A useful pre-emptive strike

China’s doing something smart, learning from past mistakes (and those of others..)
Mechanisms to let equity and bondholders (and not taxpayers) take greater hits in case of a banking crisis..

China May Force Banks to Plan in Case of Financial Crisis
By Bloomberg News – 

China is seeking to avoid a repeat of its last banking crisis, when the government spent more than $650 billion over a decade to bail out banks after years of state-directed lending. Photographer: Nelson Ching/Bloomberg

China’s banking regulator plans to require lenders to set up procedures to allow them to restore their finances in the event of a crisis, a person with knowledge of the matter said.

Banks considered systemically important may have to adopt safeguards including selling debt that can be converted into equity, the person said, declining to be identified because the watchdog’s deliberations are confidential. Regulators will also be given broader powers to supervise those lenders’ decision- making and operations to help discover potential risks early, the person said.

China is seeking to avoid a repeat of its last banking crisis, when the government spent more than $650 billion over a decade to bail out banks after years of state-directed lending. Concerns about lenders’ asset quality resurfaced after credit expansion surged to 96 percent in 2009, prompting the banking regulator to push through more stringent capital requirements.

China’s major banks cut their combined bad-loan ratio to 1.15 percent as of Dec. 31 from 17.2 percent in 2003, when the China Banking Regulatory Commission was created, official data show.

Setting up “self-rescue” mechanisms is part of efforts to make sure equity and bond holders take greater responsibility for salvaging a bank should it encounter financial difficulties, the person said. One possible measure is selling “bail-in” debt, the person said without elaborating.

A CBRC official, who declined to be identified citing agency policy, said in a text message response to questions that the regulator is studying the issue of self-rescue mechanisms.

Law Revisions

The U.S. spent almost $500 billion bailing out its financial institutions during the global financial crisis, according to data compiled by Bloomberg. China holds majority stakes in its four largest publicly traded banks.

Industrial & Commercial Bank of China Ltd., China Construction Bank Corp., Agricultural Bank of China Ltd., Bank of China Ltd. and Bank of Communications Co. — the nation’s five largest lenders — are currently designated as systemically important by the Chinese government, the person said. Spokespeople for the banks either declined to comment or weren’t immediately available.

Regulators will have the power to decide when a bank in trouble must activate its self-rescue mechanisms, the person said. The government may seek revisions to China’s Commercial Bank Law to accommodate the new requirements, according to the person.

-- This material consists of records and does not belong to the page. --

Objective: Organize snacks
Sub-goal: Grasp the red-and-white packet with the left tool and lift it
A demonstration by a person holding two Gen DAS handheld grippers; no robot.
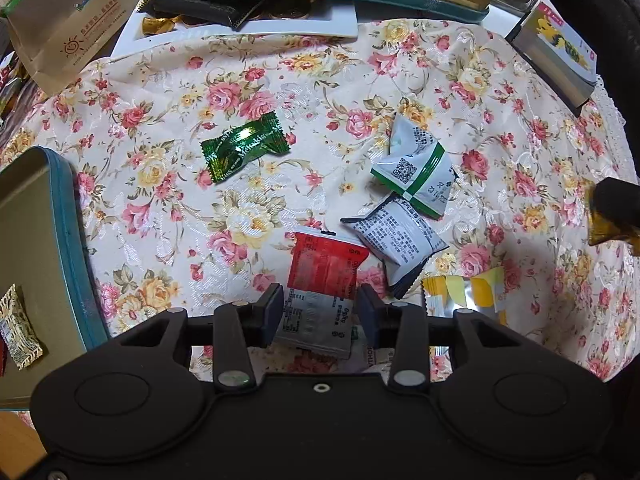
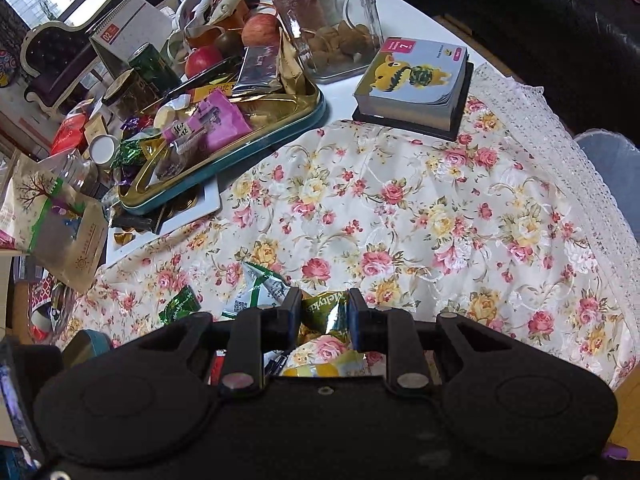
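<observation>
My left gripper [image 1: 319,312] is shut on a red and white snack packet [image 1: 320,288], held just above the floral cloth. Loose snacks lie ahead: a green foil candy [image 1: 244,147], a white and green packet [image 1: 416,166], a white and dark packet [image 1: 396,242], and a yellow and white packet [image 1: 468,292]. A teal-rimmed tin [image 1: 60,248] at the left holds a patterned packet [image 1: 18,328]. My right gripper [image 2: 325,312] is shut on a gold-green foil candy [image 2: 325,314], above the cloth. It also shows at the right edge of the left wrist view [image 1: 612,212].
A teal tray [image 2: 224,168] piled with snacks sits at the back, on a white tray [image 2: 200,208]. A glass jar [image 2: 328,20], a thick book [image 2: 416,84], a paper bag [image 1: 68,28], fruit and cans crowd the far side. The cloth's lace edge [image 2: 560,152] runs along the right.
</observation>
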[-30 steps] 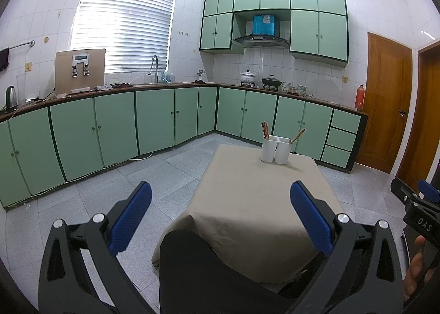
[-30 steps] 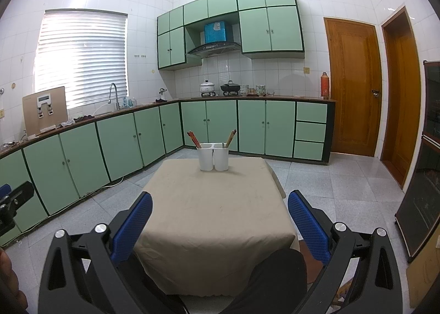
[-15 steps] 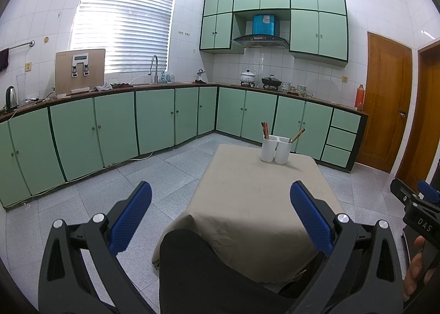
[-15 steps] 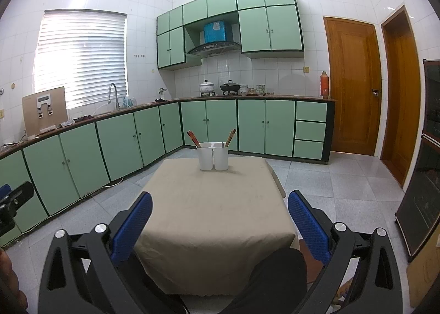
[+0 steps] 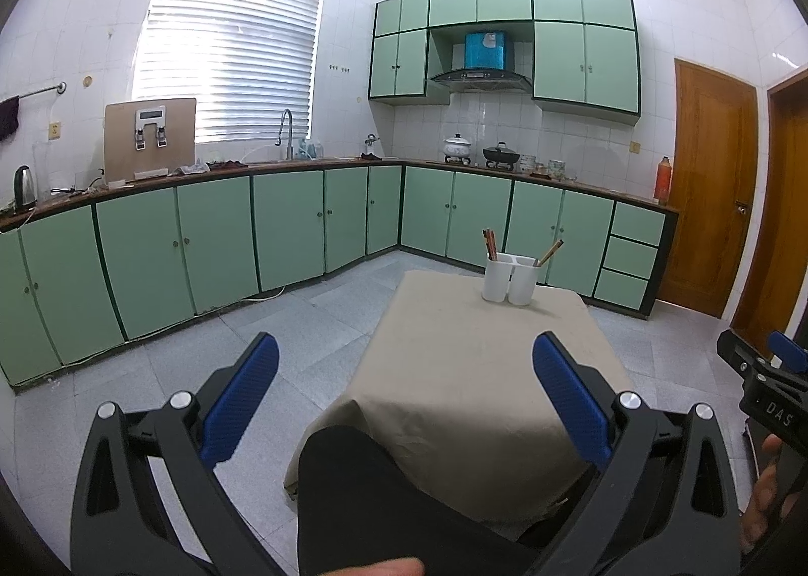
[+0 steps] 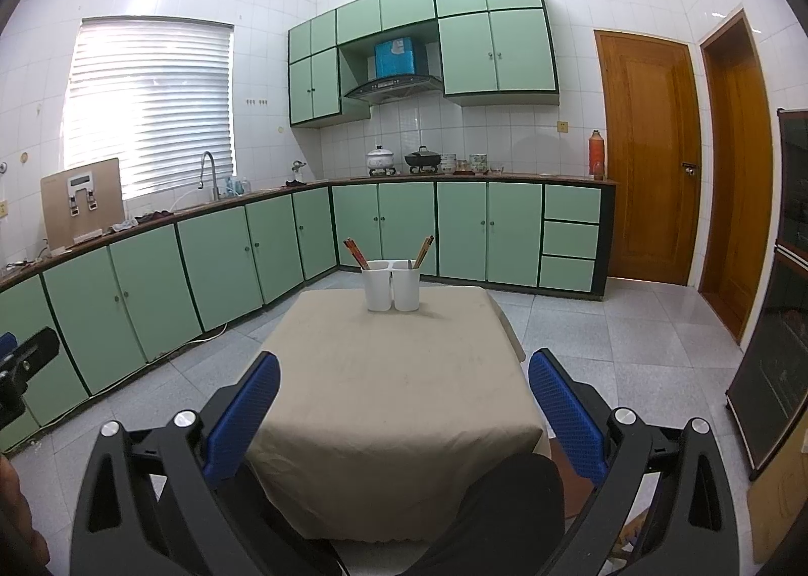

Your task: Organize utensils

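A white two-compartment utensil holder (image 6: 391, 284) stands at the far end of a table under a beige cloth (image 6: 394, 389). Dark red chopsticks (image 6: 355, 252) lean in its left compartment and light wooden chopsticks (image 6: 423, 250) in its right one. The holder also shows in the left wrist view (image 5: 510, 278). My left gripper (image 5: 404, 394) is open and empty, held near the table's front left. My right gripper (image 6: 404, 404) is open and empty over the table's near edge. Both are far from the holder.
Green cabinets (image 6: 227, 263) with a dark counter run along the left and back walls. A sink tap (image 6: 208, 172) and pots (image 6: 404, 159) stand on the counter. Two wooden doors (image 6: 651, 152) are at the right. A dark knee (image 5: 363, 490) is below the table's near edge.
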Demonstrator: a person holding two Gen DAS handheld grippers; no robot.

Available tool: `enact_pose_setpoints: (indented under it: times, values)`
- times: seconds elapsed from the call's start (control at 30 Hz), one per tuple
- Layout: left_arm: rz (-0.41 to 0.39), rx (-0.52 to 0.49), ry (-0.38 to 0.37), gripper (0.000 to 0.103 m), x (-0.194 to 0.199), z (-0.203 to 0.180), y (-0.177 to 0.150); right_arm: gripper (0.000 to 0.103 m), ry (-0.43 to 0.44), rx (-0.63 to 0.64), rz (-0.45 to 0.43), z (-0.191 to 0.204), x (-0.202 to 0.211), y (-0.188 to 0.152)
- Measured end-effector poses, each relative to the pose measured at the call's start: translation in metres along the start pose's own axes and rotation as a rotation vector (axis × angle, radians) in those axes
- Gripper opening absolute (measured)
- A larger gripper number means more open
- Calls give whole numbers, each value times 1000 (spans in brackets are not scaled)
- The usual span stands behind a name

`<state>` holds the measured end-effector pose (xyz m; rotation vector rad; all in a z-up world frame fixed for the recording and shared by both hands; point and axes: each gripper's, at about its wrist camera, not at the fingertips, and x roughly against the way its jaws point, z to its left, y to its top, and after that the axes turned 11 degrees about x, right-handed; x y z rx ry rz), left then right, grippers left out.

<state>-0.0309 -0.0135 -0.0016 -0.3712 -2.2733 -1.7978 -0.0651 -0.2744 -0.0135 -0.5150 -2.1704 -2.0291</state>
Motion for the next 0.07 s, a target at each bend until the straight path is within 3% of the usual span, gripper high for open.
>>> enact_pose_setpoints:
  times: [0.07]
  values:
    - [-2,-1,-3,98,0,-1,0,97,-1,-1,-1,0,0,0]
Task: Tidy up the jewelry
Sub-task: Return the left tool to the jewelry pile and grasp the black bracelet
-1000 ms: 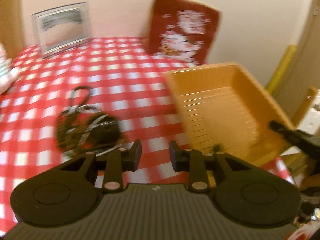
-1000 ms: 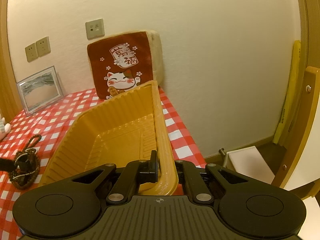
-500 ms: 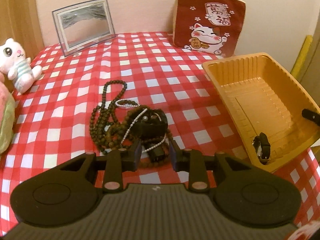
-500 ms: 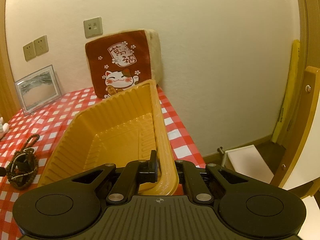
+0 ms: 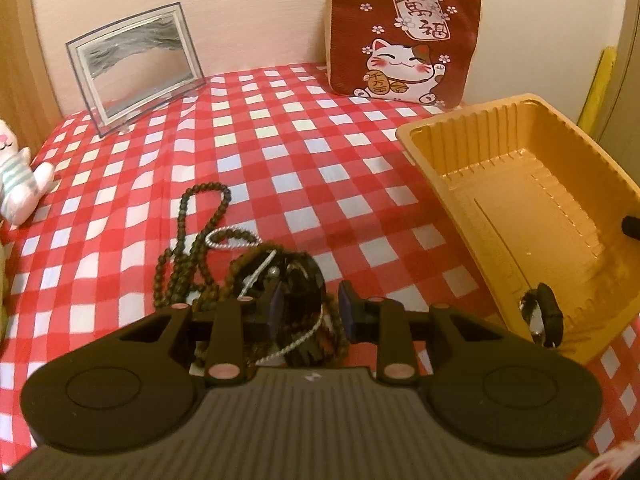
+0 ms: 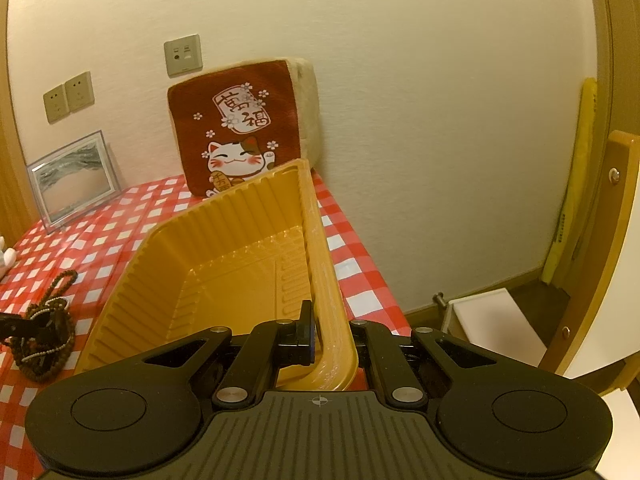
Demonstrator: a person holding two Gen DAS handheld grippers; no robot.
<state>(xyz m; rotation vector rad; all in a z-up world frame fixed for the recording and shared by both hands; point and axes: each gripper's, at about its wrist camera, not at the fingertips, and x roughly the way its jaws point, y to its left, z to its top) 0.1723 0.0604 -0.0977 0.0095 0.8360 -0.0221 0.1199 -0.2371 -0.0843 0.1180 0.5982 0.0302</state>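
Note:
A tangled pile of dark bead necklaces, a pearl strand and a black piece [image 5: 248, 272] lies on the red checked tablecloth [image 5: 280, 152]. My left gripper [image 5: 310, 308] is open, its jaws astride the near part of the pile. An orange plastic tray [image 5: 532, 208] stands at the right with one dark bracelet [image 5: 544, 312] in its near corner. My right gripper [image 6: 330, 336] is shut on the tray's right rim [image 6: 324, 280]. The pile also shows in the right wrist view [image 6: 44, 336].
A glass sand picture frame [image 5: 136, 64] and a red lucky-cat cushion [image 5: 404, 36] lean on the back wall. A white plush toy [image 5: 20, 176] sits at the left edge. The table edge runs right of the tray, with wooden furniture [image 6: 592, 264] beyond.
My left gripper has swung from the tray to the jewelry pile and moved down over it, jaws open. The right gripper keeps its hold on the tray rim.

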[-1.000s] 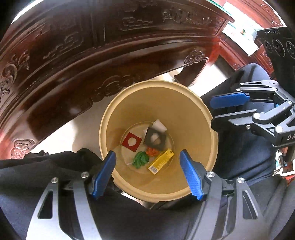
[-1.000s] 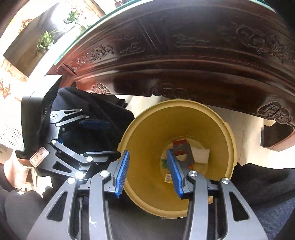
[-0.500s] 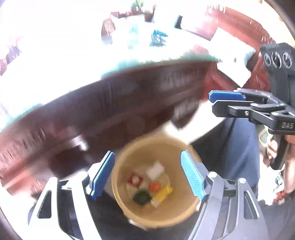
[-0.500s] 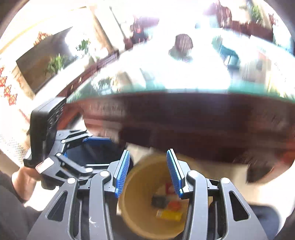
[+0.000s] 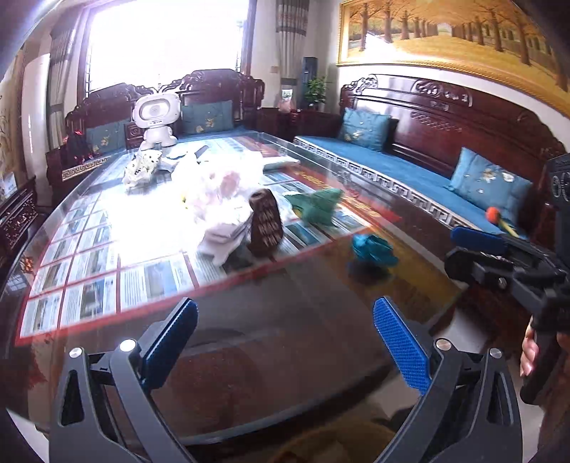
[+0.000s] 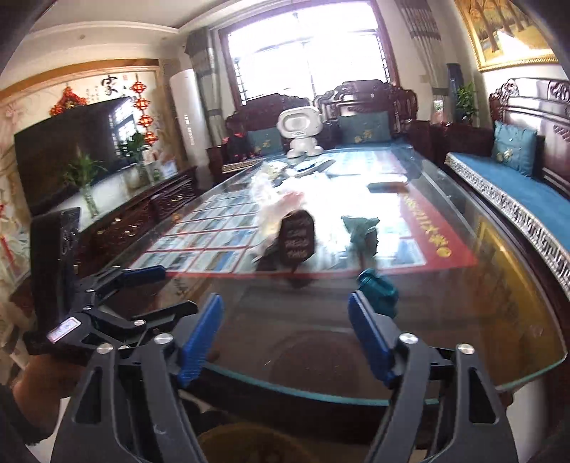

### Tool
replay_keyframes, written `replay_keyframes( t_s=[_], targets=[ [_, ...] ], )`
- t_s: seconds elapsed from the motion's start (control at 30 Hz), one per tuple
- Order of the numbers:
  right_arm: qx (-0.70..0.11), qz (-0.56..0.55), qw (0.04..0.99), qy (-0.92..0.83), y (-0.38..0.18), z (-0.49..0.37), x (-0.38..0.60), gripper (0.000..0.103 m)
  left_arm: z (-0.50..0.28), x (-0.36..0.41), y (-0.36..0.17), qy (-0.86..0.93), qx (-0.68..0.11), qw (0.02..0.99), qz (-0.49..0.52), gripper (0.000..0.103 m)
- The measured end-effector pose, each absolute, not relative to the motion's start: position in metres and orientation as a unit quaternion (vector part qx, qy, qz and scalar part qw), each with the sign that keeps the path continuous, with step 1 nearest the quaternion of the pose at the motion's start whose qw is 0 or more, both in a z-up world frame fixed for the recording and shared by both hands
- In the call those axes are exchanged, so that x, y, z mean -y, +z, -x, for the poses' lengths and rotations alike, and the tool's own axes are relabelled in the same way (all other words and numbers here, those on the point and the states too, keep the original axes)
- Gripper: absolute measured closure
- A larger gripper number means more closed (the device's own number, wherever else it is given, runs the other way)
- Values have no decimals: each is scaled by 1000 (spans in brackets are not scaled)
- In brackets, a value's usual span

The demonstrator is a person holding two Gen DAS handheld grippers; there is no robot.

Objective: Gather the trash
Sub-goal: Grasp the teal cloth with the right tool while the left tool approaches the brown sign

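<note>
Both tongs, left gripper [image 5: 285,342] and right gripper [image 6: 285,334], have just been opening and stand spread, nothing between them. Beyond, on the glass table [image 5: 320,342], the teal wrapper [image 5: 372,247], brown packet [image 5: 265,222] and white bag [image 5: 213,185] are still to collect.

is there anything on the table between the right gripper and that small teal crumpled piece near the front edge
Nothing visible. The right gripper is open and empty, and only bare glass table lies before the teal piece. The brown packet stands farther back.

Home living room: carved dark-wood sofa [image 5: 445,117] with blue cushions, gold-framed autumn-tree painting [image 5: 456,32], black flat television [image 6: 71,149], long glass-topped bench [image 6: 481,285].
</note>
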State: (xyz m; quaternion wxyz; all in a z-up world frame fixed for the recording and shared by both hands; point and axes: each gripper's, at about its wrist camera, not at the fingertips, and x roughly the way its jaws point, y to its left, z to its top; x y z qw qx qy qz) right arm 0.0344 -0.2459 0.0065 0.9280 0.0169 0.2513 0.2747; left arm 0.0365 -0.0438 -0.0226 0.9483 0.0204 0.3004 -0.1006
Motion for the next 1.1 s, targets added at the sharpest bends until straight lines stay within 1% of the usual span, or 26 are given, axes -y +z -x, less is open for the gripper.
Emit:
replay_keyframes(
  t_s=[0.1, 0.2, 0.37, 0.43, 0.47, 0.53, 0.57, 0.67, 0.83, 1.1],
  targets=[
    [-269, 7, 931, 245, -5, -64, 245, 20, -63, 40, -27, -94, -315, 945, -2, 4],
    [-307, 9, 926, 218, -22, -99, 247, 20, -87, 34, -34, -92, -328, 940, 17, 4],
    [-342, 10, 914, 219, -42, -134, 246, 23, -109, 31, -42, -83, -337, 937, 23, 4],
    [-349, 16, 910, 221, -46, -142, 244, 26, -118, 29, -42, -82, -337, 938, 25, 4],
    [-356, 20, 907, 224, -48, -145, 242, 31, -123, 29, -41, -82, -335, 938, 25, 4],
    [-367, 26, 902, 227, -55, -149, 240, 44, -131, 28, -40, -80, -333, 939, 26, 4],
    [-372, 25, 899, 230, -57, -150, 240, 59, -135, 27, -38, -81, -332, 939, 29, 4],
    [-365, 11, 900, 238, -58, -149, 245, 64, -147, 26, -35, -80, -330, 940, 29, 4],
    [-348, -11, 904, 247, -52, -144, 253, 65, -172, 35, -30, -110, -329, 938, 18, 4],
    [-337, -25, 902, 267, -44, -143, 258, 65, -228, 42, -33, -127, -367, 921, 11, 5]
  ],
)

Global regulators spent the past two years devising ways to ensure taxpayers won’t be on the hook in the event of another banking crisis.

Hybrid Securities

The Basel Committee on Banking Supervision announced last month that hybrid debt securities need to include triggers that force banks to convert them into common stock or write them off, averting government bailouts by providing capital buffers that can fund a “bail-in” by stakeholders if a bank gets into trouble. Hybrid securities blend characteristics of equity and debt.

China’s systemically important banks may also be subject to higher liquidity standards than domestic competitors, and may be required to have lower concentration of loans to a single borrower, the person said.

Should a troubled lender’s own measures fail to revive it, the government would seek to broker an acquisition by a healthy bank to avoid the consequences of a closure, providing support with favorable tax and credit policies if needed, the person said. When public funds become necessary to rescue a bank, management will be held accountable, according to the person.

Capital Ratios

The CBRC may raise the five biggest state-controlled lenders’ capital adequacy requirement to as high as 14 percent, from 11.5 percent currently, if credit growth is deemed excessive, a person familiar with the matter said last month. That includes an additional 1 percent of capital charged on them to reflect their systemic importance, the person then said.

Chinese banks’ weighted average capital adequacy ratio rose 0.8 percentage point last year to 12.2 percent as of Dec. 31, the CBRC said last week on its website.

New loans in China more than doubled from December to 1.04 trillion yuan ($158 billion) in January, the central bank said on Feb. 15. Credit expansion decreased from 1.39 trillion yuan in the year-earlier month. Banks typically expand credit at a faster pace at the start of a year.